All three stopped a short distance from the skeleton, shining their beams on it. Joan Major played hers up and down, then stepped forward until she was close enough to touch it.

Roy Grace, feeling a tight knot in his gullet, stared again at the face. He knew the likelihood of this being Sandy was extremely small. And yet. The teeth were all intact; good teeth. Sandy had good teeth – they had been one of the many things that had attracted him to her. Beautiful, white, even teeth, and a smile that melted him every time.

His voice came out sounding lame, as if it was someone else speaking. ‘Is it male or female, Joan?’

She was peering at the skull. ‘The slope of the forehead is quite upright – men tend to have a much more sloped forehead,’ she said, her voice echoing eerily. Then, holding the torch in her left hand and pointing at the rear of the skull with the forefinger of her gloved right hand, she went on, ‘The nuchal crest is very rounded.’ She tapped it. ‘If you feel the back of your skull, Roy, it’ll be much more pronounced – it normally is in males.’ Then she looked at the left ear cavity. ‘Again, the mastoid process would indicate female – it’s more pronounced in the male.’ Next, she traced the air in front of the eyes. ‘See the skull brow ridges – I’d expect them to be more prominent if this was a male.’

‘So you’re reasonably sure she’s female?’ Grace asked.

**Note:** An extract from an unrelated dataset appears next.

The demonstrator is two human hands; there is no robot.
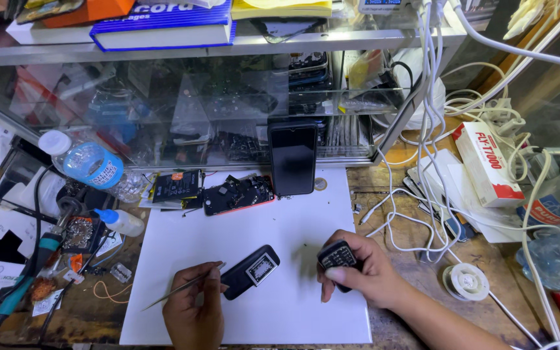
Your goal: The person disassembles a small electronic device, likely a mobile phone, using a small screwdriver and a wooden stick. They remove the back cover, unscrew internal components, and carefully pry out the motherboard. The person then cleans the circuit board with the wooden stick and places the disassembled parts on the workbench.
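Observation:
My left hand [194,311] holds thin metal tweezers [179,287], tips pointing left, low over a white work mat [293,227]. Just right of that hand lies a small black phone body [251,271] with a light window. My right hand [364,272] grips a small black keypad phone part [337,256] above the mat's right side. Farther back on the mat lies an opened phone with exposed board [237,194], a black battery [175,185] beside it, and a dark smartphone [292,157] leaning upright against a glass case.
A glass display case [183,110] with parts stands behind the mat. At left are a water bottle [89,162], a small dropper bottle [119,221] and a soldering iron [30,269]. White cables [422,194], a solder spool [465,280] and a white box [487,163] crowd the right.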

‘Yes, I am. When we expose the pelvis I will be able to say one hundred per cent, but I’m pretty sure. I’ll also take some measurements – the male skeleton is generally more robust, the proportions are different.’ She hesitated a moment. ‘There is something of immediate interest – I’d like to know what Frazer thinks.’

‘What’s that?’

She pointed at the base of the skull. ‘The hyoid bone is broken.’

‘Hyoid?’

She pointed again, to a bone suspended from a tiny strip of desiccated skin. ‘Do you see that U-shaped bone? It’s the one that keeps the tongue in place. It’s a possible indicator of the cause of death – the hyoid often gets broken during strangulation.’

Grace absorbed this. He stared at the bone for some moments, then back at those perfect teeth again, trying to remember everything from the last examination of skeletal remains he had attended, at least a couple of years ago.

‘What about her age?’

‘I’ll be able to tell you better tomorrow,’ she replied. ‘On a quick assessment, she looks as if she was in her prime – twenty-five to forty.’

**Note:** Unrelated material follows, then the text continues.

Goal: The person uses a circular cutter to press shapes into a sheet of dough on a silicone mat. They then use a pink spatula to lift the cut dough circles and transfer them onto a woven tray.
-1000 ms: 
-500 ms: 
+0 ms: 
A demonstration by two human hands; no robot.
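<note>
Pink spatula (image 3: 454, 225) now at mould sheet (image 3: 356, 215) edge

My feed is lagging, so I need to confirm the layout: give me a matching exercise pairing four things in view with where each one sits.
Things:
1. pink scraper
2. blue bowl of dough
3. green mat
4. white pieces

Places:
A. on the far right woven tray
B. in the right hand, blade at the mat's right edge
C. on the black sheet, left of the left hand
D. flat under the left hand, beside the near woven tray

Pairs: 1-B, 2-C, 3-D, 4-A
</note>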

Sandy was twenty-eight when she disappeared, he reflected, continuing to stare at the skull. At the teeth. Out of the corner of his eye he saw Ned Morgan shining his torch beam one direction along the drain, then the other.

‘We ought to get an engineer from the council along, Roy,’ the Police Search Adviser said. ‘An expert on the city’s drainage system. Find out what other drains connect with this. Some of her clothing or belongings might have been washed along them.’

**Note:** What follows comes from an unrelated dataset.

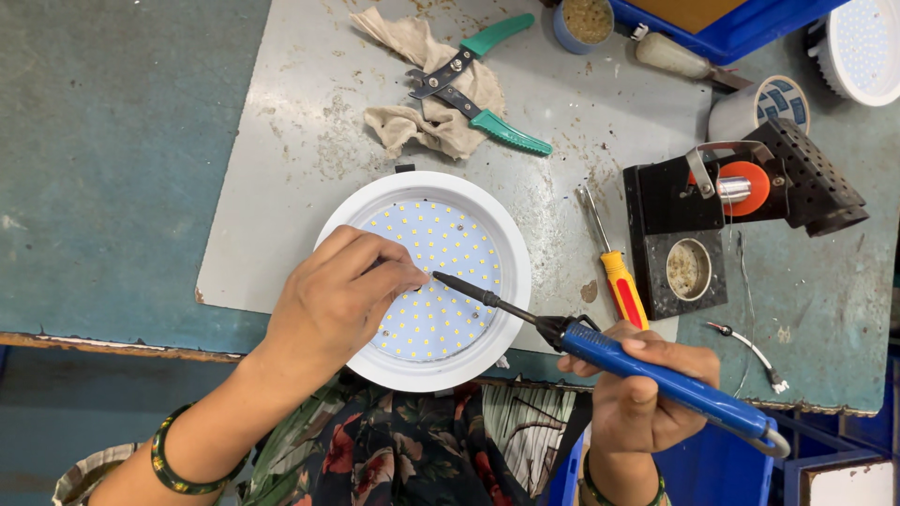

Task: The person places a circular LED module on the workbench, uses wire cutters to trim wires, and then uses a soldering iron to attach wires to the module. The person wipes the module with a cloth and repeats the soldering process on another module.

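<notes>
Blue-handled soldering iron: gripped in the right hand, fingers wrapped around the handle, thumb lying along its top. Dark tip slants up and to the left, ending on the LED board just beside the left fingertips.

Left hand: rests on the round lamp, fingers pinched together over the board where the iron's tip meets it; whatever is pinched is too small to tell. Green bangle on the wrist.

Round LED lamp: white rim, pale board dotted with small yellow LEDs, lying face up at the near edge of a grey metal sheet, partly over the table edge and above the person's patterned clothing.

Screwdriver: yellow and red handle, lying just right of the lamp, blade pointing away.

Black soldering stand: right of the screwdriver, with a small round tin set in its base and an orange spool under a metal bracket.

Cutting pliers: green handles, spread open, lying on a crumpled beige rag at the far side of the sheet.

Second white LED lamp: far right corner, partly out of view.

Worn blue-green tabletop: bears the sheet and all items.
</notes>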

‘Do you think this drain floods?’ Grace asked him.

Morgan shone the beam up and down again pensively. ‘Well, it’s raining pretty hard and has been all day – not much water at the moment, but it’s quite possible. This drain would probably have been built to stop water flooding the rail track, so yes. But …’ He hesitated.

Joan cut in. ‘It looks as if she’s been here some years. If the drain flooded, it’s likely she would have been moved up and down and would have broken up. She’s intact. Also, the presence of the desiccated skin would indicate that it has been dry here for some while. But we can’t rule out flooding from time to time altogether.’

Grace stared at the skull, all kinds of emotions raging through him. Suddenly, he did not want to wait until tomorrow – he wanted the team to start now, right away.

It was only with great reluctance that he told the scene guard to seal up the entrance and secure the whole site.